I was going to ask about your DJing.

I’m a huge house fan. Deon Cole and I DJed at Soho House on Saturday, which was all house music, while I was in Chicago. I did a couple of nights at a place called Arbella and you know like there were a couple of DJs in town I liked; shout-out to my man Quicktastic, he’s a great DJ. But what I would say about when I was out there is that I don’t find that I’m like listening to any of the college house music shows. I’m really just listening to what’s hot on the streets because there’s just something vibrant coming out of the music of Chicago right now and you know that’s what I was really getting into. We threw a rap party, by the way, and I was playing all the hot new stuff and then somebody came over and requested a Chief Keef song I’ve never heard; I’ve never heard this song in my entire life and I listen to a lot of Chief Keef, especially when he was like all over everybody’s radio.
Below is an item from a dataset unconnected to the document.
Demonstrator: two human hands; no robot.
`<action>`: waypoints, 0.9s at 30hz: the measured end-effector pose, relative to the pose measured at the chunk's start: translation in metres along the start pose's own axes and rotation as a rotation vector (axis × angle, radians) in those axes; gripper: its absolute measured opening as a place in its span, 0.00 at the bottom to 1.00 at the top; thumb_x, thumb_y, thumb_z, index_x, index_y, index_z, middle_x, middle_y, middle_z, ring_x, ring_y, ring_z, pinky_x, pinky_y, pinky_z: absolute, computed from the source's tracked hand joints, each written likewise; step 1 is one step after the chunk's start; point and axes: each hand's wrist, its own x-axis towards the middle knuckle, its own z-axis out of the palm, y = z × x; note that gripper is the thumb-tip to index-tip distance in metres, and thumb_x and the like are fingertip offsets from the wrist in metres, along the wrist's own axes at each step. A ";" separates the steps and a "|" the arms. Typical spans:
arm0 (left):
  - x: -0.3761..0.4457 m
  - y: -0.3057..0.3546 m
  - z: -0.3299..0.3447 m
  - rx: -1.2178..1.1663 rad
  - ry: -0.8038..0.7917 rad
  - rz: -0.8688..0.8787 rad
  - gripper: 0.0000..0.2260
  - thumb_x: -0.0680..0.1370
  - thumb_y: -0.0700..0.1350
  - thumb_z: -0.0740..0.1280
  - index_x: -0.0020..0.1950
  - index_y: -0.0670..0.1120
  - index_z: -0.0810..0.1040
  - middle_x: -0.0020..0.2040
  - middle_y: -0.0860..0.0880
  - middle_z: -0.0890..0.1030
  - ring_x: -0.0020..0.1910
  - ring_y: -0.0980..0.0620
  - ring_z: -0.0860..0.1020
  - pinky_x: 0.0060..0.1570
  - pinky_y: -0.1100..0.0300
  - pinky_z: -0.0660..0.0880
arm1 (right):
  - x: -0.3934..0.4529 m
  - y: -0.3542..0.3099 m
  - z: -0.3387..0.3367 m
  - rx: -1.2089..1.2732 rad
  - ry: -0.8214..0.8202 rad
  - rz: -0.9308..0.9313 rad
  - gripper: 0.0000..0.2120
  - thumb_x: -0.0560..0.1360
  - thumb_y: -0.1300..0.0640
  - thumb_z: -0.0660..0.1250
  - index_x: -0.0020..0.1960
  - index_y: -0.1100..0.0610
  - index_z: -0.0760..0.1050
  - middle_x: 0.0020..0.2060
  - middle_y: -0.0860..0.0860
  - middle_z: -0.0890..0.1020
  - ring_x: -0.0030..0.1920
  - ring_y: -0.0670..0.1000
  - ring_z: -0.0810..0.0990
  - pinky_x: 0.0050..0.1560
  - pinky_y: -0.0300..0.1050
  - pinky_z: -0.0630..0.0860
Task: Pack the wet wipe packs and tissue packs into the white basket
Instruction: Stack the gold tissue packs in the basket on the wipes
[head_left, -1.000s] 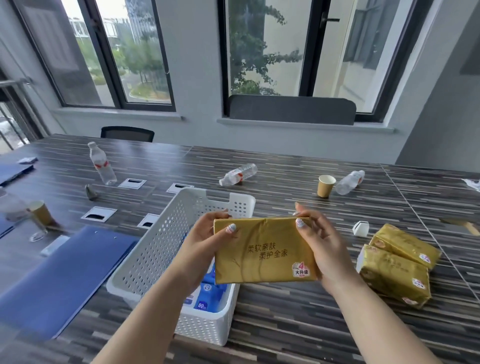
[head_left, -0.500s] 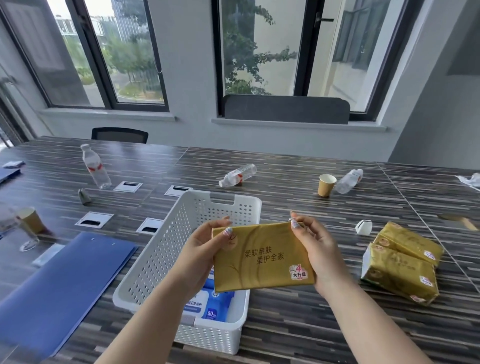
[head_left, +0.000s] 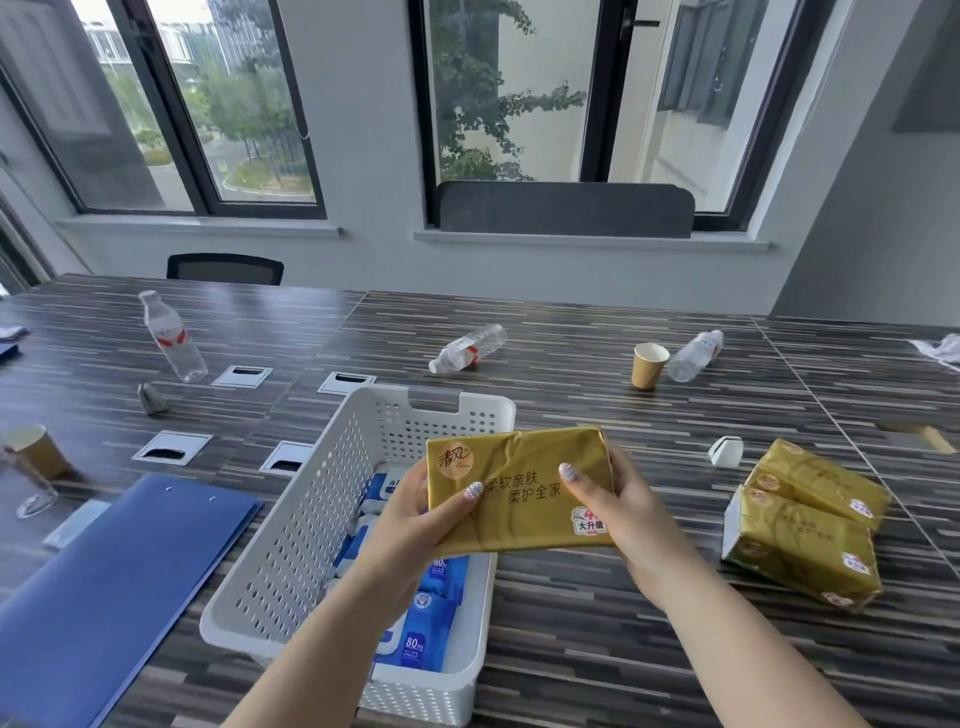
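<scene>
Tissue pack (head_left: 519, 491) now tilted flatter, over basket (head_left: 306, 525)

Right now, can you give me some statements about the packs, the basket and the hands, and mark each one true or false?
1. Both hands, left hand and right hand, hold one gold tissue pack. True.
2. The white basket is empty. False: blue wet wipe packs lie inside.
3. Two gold tissue packs lie on the table right of the basket. True.
4. The paper cup beyond the basket lies on its side. False: it stands upright.
</scene>
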 end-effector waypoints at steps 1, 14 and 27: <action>0.001 0.000 -0.001 0.005 0.006 -0.006 0.22 0.69 0.46 0.73 0.62 0.45 0.74 0.56 0.42 0.83 0.55 0.42 0.82 0.51 0.49 0.79 | -0.001 0.001 0.000 -0.024 -0.010 -0.007 0.31 0.64 0.44 0.71 0.65 0.47 0.69 0.57 0.46 0.80 0.57 0.46 0.80 0.45 0.34 0.77; 0.010 0.002 -0.003 -0.065 -0.029 -0.084 0.20 0.73 0.50 0.70 0.63 0.47 0.74 0.58 0.43 0.82 0.56 0.42 0.81 0.53 0.39 0.78 | 0.010 0.009 -0.006 -0.004 -0.020 0.074 0.44 0.59 0.40 0.73 0.72 0.39 0.60 0.62 0.49 0.77 0.59 0.52 0.79 0.61 0.56 0.76; 0.016 0.004 0.003 0.000 0.101 -0.031 0.18 0.72 0.53 0.68 0.59 0.47 0.78 0.55 0.43 0.83 0.52 0.46 0.82 0.52 0.47 0.79 | 0.017 0.005 0.009 -0.023 0.133 0.053 0.15 0.76 0.47 0.64 0.61 0.47 0.71 0.52 0.45 0.80 0.49 0.44 0.79 0.39 0.40 0.74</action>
The song is probably from 2015 or something similar. Everyone knew every word. The room burst into life.

The discography. Chicagoans will be able to identify every Chief Keef song.

They were screaming it like their lives depended on. It was all I could do. I felt like. “This is exactly what I love.” I’ll never forget the first time I went back home to Atlanta from college and the very first time I was at a billiard hall. First time I ever heard of billiards. “Bricks”Gucci Mane. Atlanta knew every word right from the moment that the track began. It was insane. It was crazy, but it is what I love. It’s great when I get musically confused; it’s great when everyone is on the same page. It’s not on the radio, but everybody’s already loving it and knows every word, you know what I’m saying. To me that’s like the greatest. Music isn’t dead. That’s how I know it best. People still listen to their music and react to it. My favorite thing about hip-hop is Chicago.